Rule of thumb: if you're assembling a parameter value, you almost always want **`encodeURIComponent`**. Reach for `encodeURI` only when you have a complete URL you want to make safe without breaking its structure.

## Decoding and double-encoding

Decoding reverses the process: `%26` → `&`. Watch for **double-encoding** — if a `%` itself got encoded to `%25`, then `%2520` is really an *encoded* `%20`, which decodes to the literal text "`%20`", not a space. When a value comes back looking like `%2520` or `Tom%2520Jerry`, something encoded it twice.

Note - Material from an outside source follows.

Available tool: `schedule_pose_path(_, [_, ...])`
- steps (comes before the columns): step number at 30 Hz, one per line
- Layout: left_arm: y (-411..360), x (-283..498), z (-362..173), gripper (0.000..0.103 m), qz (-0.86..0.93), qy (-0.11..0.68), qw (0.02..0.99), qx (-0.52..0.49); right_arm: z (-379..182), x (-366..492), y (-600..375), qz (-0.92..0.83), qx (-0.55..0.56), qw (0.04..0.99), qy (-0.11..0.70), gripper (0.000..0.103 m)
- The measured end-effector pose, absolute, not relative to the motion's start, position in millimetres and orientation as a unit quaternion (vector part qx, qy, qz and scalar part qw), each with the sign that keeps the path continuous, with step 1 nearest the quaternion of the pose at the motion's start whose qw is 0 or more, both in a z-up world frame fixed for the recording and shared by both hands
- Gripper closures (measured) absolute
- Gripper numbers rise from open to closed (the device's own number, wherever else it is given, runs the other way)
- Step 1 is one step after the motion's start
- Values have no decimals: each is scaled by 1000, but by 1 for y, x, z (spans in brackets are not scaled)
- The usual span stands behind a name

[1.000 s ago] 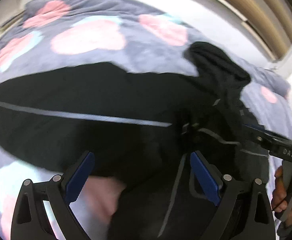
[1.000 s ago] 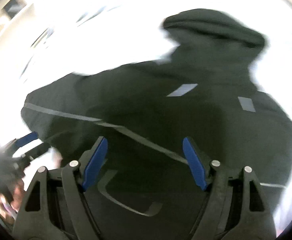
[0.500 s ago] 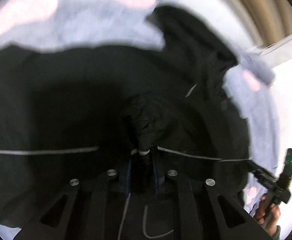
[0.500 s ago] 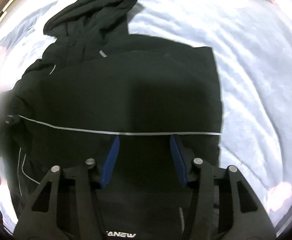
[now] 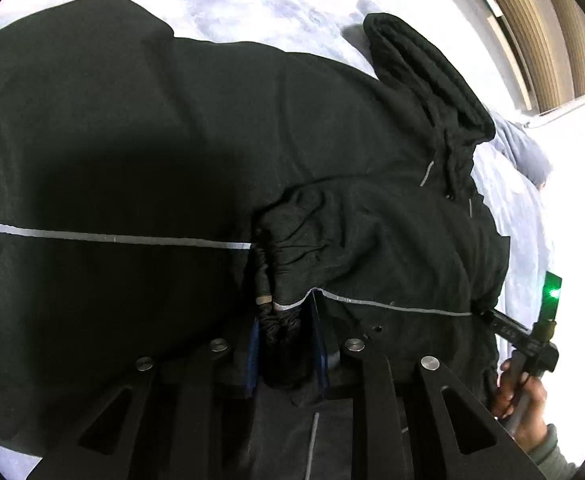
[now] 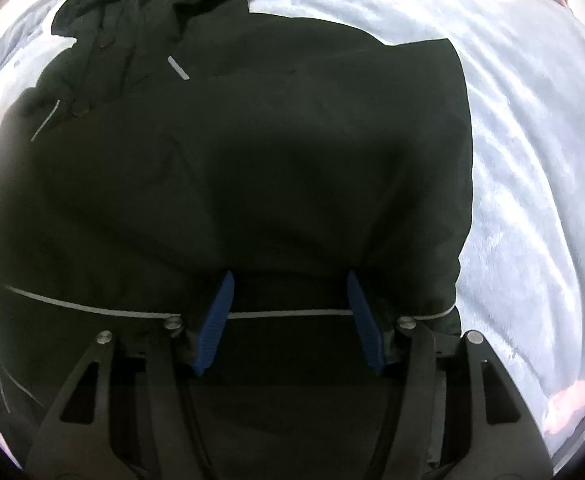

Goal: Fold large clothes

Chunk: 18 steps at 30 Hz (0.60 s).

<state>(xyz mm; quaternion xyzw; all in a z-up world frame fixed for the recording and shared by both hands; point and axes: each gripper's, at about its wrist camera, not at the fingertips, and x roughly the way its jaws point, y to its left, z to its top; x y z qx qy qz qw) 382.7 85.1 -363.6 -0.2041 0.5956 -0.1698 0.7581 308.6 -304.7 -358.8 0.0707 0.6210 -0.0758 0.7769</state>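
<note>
A large black hooded jacket (image 5: 132, 140) with thin grey reflective stripes lies spread on a bed. My left gripper (image 5: 286, 340) is shut on a bunched fold of the jacket's sleeve cuff (image 5: 280, 280). The hood (image 5: 424, 76) lies at the upper right. In the right wrist view the jacket (image 6: 252, 160) fills the frame, hood (image 6: 140, 12) at the upper left. My right gripper (image 6: 292, 320) is open, its blue pads down on the jacket near a grey stripe, with fabric lying between them. The right gripper also shows in the left wrist view (image 5: 508, 328), at the jacket's right edge.
A pale grey-blue fleece blanket (image 6: 532, 160) with pink patches covers the bed around the jacket. A wooden slatted headboard or blind (image 5: 544, 28) and a white wall are at the upper right. The person's hand (image 5: 520, 404) holds the right gripper's handle.
My left gripper went from open to shut on the cuff and has lifted it over the jacket. My right gripper swung to the jacket's right side and lowered onto the fabric, still open.
</note>
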Motion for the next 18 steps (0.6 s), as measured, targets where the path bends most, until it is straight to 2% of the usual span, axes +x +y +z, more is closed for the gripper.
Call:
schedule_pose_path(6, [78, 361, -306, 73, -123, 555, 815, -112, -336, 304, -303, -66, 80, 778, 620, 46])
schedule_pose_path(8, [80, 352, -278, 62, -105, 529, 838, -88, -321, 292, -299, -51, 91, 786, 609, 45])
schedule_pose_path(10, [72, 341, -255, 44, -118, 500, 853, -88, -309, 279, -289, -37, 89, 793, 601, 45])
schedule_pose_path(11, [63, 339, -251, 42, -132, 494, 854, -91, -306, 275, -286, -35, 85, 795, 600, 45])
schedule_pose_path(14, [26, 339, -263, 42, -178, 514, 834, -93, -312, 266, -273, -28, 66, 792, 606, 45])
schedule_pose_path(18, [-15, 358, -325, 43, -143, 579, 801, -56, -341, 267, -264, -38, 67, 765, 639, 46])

For a one-off — inspecting a messy redirect URL, decoding a parameter from a log, or encoding a value to drop into a query string — paste it into the [URL encoder/decoder](/tools/encoding/url-encode). It runs locally in your browser and handles the `%XX` math for you.

## Takeaways

- Unreserved characters (`A–Z a–z 0–9 - _ . ~`) never need encoding; reserved characters need it **inside values**.
- Non-ASCII becomes multiple `%XX` bytes via UTF-8.
- Space is `%20` in paths, `+` in form-encoded query strings; a literal `+` is `%2B`.
- Use **`encodeURIComponent`** for values, **`encodeURI`** for whole URLs.
- If you see `%25` showing up unexpectedly, suspect double-encoding.